While looking into L3 routing on rtl838x I stumbled over a mention of an undocumented hardware limitation at the HPE community
The ARP table on the HP 1920 24G (JG924A) can only reliably handle 60 entries. Go over this and you will start to experience the loss in performance reported here.
In English, If you have more than 60 devices across all of your VLANS you will have this problem. This is a pretty significant limitation for what is meant to be a layer 3 switch. I also note than this is not mentioned in any of the devices specifications.
We are currently talking to our supplier about returning our 1920 24G as it is not fit for purpose. It was sold as a Layer 3 switch. The specifications issued by HP make no reference to only supporting a maximum of 60 ARP entries (the ARP table can actually hold many more). If you contact HP support you eventually get this information but they will make you jump through hoops before they admit it.
See: http://h20565.www2.hpe.com/hpsc/doc/public/display?sp4ts.oid=7399514&docId=mmr_kc-0130409&docLocale=en_US
My comments:
- On 1920-24G I managed to reproduce this slow routing speed condition
- On 1920-24G there is no syslog event generated when ARP table grows beyond 64 entries.

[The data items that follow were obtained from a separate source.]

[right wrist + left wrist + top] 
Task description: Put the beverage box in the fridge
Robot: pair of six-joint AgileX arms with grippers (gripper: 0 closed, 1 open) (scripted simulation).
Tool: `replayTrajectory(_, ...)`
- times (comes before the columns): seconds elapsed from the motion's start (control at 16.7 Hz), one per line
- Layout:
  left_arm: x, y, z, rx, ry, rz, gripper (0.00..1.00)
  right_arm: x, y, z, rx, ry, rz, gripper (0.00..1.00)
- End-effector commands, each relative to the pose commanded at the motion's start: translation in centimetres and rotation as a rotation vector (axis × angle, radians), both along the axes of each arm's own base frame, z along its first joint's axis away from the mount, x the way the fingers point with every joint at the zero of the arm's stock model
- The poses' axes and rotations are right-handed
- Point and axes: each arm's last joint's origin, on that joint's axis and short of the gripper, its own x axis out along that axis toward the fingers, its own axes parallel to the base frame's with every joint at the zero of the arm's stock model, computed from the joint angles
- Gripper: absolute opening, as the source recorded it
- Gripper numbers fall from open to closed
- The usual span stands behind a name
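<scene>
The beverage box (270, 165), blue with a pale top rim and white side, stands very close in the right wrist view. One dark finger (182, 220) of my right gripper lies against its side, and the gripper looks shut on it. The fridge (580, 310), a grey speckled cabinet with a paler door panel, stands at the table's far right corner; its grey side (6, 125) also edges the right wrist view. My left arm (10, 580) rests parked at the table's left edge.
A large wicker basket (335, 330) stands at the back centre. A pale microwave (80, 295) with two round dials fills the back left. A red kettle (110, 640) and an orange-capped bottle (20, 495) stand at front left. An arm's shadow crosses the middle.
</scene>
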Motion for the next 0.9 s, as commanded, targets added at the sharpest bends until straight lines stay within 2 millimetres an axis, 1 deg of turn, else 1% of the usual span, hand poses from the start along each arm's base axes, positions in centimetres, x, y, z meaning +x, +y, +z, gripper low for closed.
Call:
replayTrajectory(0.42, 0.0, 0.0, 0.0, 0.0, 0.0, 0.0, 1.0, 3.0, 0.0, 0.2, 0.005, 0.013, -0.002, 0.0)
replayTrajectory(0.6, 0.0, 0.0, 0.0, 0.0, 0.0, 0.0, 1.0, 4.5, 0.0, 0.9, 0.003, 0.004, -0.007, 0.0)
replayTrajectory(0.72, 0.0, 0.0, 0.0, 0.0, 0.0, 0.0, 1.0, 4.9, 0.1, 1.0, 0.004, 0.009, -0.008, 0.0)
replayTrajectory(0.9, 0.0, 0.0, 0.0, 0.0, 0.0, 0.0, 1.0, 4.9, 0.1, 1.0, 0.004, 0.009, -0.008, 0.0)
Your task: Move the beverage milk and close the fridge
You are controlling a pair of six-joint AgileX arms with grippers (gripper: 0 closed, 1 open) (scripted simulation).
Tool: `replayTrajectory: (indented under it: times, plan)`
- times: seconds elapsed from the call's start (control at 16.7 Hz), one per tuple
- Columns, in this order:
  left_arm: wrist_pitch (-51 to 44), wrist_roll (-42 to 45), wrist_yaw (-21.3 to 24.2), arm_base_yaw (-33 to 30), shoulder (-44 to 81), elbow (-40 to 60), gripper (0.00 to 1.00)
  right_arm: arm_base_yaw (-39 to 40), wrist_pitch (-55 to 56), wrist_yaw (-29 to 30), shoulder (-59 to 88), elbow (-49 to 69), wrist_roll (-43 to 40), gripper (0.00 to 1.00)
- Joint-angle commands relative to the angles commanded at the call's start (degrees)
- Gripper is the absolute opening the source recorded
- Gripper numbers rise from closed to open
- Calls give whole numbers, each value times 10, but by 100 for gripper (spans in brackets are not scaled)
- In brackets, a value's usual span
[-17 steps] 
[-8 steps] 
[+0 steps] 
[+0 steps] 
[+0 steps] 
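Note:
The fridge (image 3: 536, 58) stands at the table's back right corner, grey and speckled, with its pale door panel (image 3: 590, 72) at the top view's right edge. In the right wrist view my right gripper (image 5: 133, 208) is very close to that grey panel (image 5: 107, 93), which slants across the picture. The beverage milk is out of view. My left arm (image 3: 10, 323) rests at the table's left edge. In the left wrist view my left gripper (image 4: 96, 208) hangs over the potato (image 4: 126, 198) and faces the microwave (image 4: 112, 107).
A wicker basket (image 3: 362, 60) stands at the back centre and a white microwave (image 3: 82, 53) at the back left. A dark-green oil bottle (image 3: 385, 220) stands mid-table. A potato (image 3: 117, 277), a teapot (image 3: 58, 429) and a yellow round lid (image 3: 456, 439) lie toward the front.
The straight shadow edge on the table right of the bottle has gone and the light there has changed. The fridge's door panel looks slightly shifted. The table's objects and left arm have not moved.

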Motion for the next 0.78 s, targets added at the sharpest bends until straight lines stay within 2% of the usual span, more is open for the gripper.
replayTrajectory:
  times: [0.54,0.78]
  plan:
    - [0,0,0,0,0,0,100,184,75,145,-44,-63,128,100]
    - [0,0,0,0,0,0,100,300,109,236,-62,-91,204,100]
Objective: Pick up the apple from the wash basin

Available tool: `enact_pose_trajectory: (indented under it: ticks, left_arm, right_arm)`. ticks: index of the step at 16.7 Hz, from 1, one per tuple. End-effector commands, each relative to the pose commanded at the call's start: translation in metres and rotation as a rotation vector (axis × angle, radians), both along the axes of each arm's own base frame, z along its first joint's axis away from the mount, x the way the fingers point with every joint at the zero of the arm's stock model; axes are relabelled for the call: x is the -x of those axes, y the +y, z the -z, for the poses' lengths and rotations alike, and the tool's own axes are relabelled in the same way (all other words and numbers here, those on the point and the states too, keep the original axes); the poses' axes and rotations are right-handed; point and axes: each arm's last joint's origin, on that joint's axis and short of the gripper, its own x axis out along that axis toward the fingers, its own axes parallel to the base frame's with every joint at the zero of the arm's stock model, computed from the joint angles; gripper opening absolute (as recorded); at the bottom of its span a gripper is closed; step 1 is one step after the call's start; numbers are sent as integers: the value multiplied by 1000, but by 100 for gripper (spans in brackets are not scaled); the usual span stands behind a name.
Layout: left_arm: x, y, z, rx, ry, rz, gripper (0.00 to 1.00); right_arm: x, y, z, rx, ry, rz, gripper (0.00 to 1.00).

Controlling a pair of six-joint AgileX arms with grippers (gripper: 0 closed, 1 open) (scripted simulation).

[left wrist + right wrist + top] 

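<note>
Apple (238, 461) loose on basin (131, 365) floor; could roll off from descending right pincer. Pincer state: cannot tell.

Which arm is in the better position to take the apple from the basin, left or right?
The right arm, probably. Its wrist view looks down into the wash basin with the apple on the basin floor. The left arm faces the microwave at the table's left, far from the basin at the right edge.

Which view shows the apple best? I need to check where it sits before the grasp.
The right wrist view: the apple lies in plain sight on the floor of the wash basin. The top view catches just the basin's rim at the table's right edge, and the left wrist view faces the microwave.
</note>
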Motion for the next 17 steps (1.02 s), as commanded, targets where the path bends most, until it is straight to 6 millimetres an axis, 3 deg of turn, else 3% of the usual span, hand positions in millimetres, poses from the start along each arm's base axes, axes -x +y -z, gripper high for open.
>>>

- On 1920-24G the ARP table can't grow beyond 256 entries, so no CPU based routing for host #257! This condition does generate a syslog message:"Oct 31 08:25:14 2015 HP1920G %%10TPMB/4/ARP TABLE FULL(t): 1.3.6.1.4.1.25506.2.38.1.2.4.1: ARP table is full and number of items is 256."
- HP doesn't specify IPv6 max neighbor table size, so we can assume same limits apply.
Note: On IPv6 number of hosts does not equal to neighbor table size! A host uses multiple addresses (with its link-local and privacy extension addresses)
On 1920-24G I did managed to get this IPv6 event at 256 entries:
"Oct 31 09:11:02 2015 HP1920G %%10TPMB/4/ND TABLE FULL(t): 1.3.6.1.4.1.25506.2.38.1.5.4.1: Neighbor table is full and number of items is 256."- Switch reboot is seems useless to me , to make neigbors time out earlier use commands like:
arp timer aging 4 (minutes, default=20)
ipv6 neighbor stale-aging 1 (hours! default=4)
After ARP table size is back within safe limits (60) , hardware speed returns
So back to the 1920-24 I'm testing with
# brctl showmacs switch | wc -l
177
every local port has 2 or 7 entries for it's local mac address. 115 of the 177 entries are local, for 28 ports
# cat /sys/kernel/debug/rtl838x/l2_table | grep mac | wc -l
148
looks like it is one entry per VLAN
mac 5c:8a:38:86:6a:e3 vid 0 rvid 0
mac 5c:8a:38:86:6a:e3 vid 1 rvid 1
mac 5c:8a:38:86:6a:e3 vid 10 rvid 10
mac 5c:8a:38:86:6a:e3 vid 20 rvid 20
mac 5c:8a:38:86:6a:e3 vid 22 rvid 22
mac 5c:8a:38:86:6a:e3 vid 30 rvid 30
mac 5c:8a:38:86:6a:e3 vid 40 rvid 40
mac 5c:8a:38:86:6a:e4 vid 0 rvid 0
mac 5c:8a:38:86:6a:e4 vid 1 rvid 1
mac 5c:8a:38:86:6a:e4 vid 10 rvid 10
mac 5c:8a:38:86:6a:e4 vid 20 rvid 20
mac 5c:8a:38:86:6a:e4 vid 22 rvid 22
mac 5c:8a:38:86:6a:e4 vid 30 rvid 30
mac 5c:8a:38:86:6a:e4 vid 40 rvid 40
iperf between the same two nodes using L2 and L3
[ 1] 0.0000-10.0717 sec 30.2 MBytes 25.2 Mbits/sec
[ 2] 0.0000-10.0506 sec 878 MBytes 733 Mbits/sec
[ 3] 0.0000-10.1007 sec 30.7 MBytes 25.5 Mbits/sec
so brought it down below 60 entries, but that did not change anything. So it's still routing on CPU... Still leaving this here for later.